== Segment start ==

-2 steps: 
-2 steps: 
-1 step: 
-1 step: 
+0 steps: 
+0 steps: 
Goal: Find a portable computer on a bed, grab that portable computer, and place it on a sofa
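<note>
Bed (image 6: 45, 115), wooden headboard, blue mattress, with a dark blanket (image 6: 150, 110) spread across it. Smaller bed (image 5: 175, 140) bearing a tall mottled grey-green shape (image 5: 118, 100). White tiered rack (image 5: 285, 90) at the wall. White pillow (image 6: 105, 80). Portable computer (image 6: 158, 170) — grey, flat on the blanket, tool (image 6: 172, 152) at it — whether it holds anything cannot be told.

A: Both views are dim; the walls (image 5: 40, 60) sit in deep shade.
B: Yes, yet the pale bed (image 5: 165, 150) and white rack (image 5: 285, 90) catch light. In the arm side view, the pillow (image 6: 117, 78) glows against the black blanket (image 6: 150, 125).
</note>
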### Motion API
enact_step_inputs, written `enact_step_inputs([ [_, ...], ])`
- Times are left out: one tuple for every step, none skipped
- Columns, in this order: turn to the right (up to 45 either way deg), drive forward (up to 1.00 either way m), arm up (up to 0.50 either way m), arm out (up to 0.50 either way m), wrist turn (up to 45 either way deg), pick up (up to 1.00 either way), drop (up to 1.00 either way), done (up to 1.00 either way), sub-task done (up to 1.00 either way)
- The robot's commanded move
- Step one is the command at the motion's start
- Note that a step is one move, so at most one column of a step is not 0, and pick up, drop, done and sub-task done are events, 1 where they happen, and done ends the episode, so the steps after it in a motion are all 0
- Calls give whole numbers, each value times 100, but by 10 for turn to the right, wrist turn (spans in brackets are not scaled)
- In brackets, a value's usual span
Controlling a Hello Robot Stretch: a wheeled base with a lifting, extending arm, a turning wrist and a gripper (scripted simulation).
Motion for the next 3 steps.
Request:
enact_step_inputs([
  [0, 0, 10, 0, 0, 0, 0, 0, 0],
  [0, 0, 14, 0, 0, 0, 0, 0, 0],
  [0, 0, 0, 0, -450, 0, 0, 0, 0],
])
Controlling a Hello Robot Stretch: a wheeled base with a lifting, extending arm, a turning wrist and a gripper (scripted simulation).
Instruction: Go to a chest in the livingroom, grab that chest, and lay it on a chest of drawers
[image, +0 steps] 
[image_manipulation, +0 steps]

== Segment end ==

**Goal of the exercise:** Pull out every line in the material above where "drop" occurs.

**Exercise result:**
- Columns, in this order: turn to the right (up to 45 either way deg), drive forward (up to 1.00 either way m), arm up (up to 0.50 either way m), arm out (up to 0.50 either way m), wrist turn (up to 45 either way deg), pick up (up to 1.00 either way), drop (up to 1.00 either way), done (up to 1.00 either way), sub-task done (up to 1.00 either way)
- Note that a step is one move, so at most one column of a step is not 0, and pick up, drop, done and sub-task done are events, 1 where they happen, and done ends the episode, so the steps after it in a motion are all 0

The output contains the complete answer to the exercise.